- **PROMPT**: Wherever a line in the data below holds "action", copy that line.

- **Records from a collection**:
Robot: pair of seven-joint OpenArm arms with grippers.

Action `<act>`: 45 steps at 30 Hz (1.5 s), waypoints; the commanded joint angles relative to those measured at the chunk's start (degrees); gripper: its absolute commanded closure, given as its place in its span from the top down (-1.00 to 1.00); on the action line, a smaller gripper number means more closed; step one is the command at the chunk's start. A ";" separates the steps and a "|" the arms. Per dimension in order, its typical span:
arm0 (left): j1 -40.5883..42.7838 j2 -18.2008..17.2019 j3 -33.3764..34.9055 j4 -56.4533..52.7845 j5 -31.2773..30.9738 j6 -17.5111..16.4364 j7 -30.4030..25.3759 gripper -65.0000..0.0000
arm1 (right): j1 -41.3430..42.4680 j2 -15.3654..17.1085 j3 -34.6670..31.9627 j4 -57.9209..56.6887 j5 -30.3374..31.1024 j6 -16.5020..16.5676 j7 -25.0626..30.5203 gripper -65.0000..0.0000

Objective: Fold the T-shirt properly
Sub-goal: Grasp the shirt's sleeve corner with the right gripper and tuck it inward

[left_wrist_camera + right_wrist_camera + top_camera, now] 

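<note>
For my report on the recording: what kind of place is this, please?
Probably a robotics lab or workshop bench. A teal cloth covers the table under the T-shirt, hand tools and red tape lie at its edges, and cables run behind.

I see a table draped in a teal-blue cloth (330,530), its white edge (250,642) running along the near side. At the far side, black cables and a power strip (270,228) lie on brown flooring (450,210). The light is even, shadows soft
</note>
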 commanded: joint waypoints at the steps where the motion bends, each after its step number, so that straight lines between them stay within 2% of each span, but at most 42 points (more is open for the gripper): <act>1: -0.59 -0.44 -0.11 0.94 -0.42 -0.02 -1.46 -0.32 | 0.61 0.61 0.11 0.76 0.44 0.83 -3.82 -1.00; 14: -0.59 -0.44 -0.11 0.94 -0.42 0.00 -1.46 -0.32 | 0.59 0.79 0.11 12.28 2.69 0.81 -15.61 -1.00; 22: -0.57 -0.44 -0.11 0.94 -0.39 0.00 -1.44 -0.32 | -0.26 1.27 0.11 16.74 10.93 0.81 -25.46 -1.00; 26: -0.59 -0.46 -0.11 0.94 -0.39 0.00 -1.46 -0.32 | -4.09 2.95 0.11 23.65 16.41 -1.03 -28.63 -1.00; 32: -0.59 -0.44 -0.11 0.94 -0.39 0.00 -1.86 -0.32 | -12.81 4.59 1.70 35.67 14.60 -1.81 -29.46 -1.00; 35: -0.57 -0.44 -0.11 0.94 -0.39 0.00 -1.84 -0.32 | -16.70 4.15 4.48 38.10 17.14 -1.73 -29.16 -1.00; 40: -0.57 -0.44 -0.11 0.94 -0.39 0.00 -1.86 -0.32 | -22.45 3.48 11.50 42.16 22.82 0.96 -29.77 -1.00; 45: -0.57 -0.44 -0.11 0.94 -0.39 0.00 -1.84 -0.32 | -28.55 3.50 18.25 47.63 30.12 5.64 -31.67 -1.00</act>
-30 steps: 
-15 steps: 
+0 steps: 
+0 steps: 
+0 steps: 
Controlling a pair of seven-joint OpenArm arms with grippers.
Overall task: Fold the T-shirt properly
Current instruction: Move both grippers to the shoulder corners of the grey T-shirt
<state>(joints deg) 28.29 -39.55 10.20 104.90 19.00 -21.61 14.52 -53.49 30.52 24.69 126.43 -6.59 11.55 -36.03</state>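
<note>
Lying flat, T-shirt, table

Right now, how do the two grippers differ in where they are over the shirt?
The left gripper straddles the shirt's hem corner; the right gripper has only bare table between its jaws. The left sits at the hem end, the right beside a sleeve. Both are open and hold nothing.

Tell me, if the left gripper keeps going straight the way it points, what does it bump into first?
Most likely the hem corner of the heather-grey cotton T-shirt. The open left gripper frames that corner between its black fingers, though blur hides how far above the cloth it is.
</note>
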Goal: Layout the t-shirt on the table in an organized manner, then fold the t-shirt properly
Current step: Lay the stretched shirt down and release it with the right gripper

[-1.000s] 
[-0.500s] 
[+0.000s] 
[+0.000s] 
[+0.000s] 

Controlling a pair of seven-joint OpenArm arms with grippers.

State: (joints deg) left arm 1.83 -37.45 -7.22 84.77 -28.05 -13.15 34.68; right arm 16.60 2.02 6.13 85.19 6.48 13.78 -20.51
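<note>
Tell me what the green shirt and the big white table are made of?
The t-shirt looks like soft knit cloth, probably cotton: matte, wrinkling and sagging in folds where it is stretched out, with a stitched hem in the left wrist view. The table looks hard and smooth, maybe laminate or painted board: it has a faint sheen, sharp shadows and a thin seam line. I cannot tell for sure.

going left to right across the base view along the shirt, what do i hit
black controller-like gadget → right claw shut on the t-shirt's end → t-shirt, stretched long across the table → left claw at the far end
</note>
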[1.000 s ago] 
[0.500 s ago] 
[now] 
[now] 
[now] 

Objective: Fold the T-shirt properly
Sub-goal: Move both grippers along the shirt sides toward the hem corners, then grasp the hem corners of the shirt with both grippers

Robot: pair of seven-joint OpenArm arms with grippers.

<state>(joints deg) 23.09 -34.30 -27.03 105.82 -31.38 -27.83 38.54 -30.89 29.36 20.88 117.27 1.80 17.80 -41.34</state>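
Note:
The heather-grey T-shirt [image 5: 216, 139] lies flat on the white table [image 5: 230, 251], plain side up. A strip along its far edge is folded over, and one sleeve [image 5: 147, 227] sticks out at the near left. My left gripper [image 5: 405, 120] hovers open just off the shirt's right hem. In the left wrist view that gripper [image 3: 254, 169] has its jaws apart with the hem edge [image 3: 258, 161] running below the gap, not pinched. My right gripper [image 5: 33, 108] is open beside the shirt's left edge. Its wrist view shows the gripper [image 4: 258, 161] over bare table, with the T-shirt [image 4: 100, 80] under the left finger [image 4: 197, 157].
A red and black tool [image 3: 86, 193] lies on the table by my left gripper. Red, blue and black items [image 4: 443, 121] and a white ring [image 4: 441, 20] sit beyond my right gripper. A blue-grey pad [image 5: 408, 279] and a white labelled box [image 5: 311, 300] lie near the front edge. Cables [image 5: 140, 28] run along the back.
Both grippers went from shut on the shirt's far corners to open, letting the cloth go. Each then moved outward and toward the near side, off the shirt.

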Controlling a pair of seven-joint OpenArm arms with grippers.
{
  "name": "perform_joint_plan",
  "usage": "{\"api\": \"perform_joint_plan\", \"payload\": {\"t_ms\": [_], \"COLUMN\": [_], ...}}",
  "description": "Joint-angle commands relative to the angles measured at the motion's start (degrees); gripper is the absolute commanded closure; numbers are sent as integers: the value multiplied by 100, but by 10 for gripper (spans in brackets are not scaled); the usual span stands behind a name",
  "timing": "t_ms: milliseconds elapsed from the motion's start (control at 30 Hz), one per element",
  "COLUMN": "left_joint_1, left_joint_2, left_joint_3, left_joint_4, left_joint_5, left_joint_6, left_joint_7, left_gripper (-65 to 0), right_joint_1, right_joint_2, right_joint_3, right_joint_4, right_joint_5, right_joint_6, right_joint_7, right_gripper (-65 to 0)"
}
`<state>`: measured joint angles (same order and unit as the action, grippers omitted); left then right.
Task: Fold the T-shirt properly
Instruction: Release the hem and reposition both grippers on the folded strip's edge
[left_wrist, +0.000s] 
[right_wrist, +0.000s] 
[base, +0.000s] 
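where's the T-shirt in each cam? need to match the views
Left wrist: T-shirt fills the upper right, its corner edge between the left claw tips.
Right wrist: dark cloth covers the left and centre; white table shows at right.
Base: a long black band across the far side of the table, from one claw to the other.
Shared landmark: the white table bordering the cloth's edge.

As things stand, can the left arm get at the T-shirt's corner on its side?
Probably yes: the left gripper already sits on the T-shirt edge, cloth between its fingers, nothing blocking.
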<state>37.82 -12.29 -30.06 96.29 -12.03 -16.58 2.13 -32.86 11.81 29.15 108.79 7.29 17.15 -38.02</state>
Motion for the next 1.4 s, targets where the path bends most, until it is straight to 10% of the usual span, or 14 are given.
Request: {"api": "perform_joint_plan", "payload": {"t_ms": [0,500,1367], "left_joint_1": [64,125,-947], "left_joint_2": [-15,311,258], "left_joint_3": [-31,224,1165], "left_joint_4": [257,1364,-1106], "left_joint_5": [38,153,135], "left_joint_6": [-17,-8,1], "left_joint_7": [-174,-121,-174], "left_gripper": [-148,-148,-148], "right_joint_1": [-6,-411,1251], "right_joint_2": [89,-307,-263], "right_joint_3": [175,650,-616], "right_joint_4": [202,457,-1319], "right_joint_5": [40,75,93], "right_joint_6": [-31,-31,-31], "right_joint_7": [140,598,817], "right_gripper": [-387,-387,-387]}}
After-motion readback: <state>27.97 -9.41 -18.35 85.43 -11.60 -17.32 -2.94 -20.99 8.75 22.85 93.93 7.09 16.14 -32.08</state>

- **SOLUTION FOR THIS PROBLEM**:
Action `<act>`: 45 steps at 30 Hz (1.5 s), waypoints; the commanded joint angles relative to those measured at the chunk's start (degrees); gripper: its absolute commanded closure, given as its place in its span from the top down (-1.00 to 1.00); on the action line, a smaller gripper number means more closed; step one is the command at the chunk's start. A ";" separates the steps and a "|" the arms. Per dimension in order, its typical span:
`<state>`: measured joint angles (same order and unit as the action, grippers omitted); left then right.

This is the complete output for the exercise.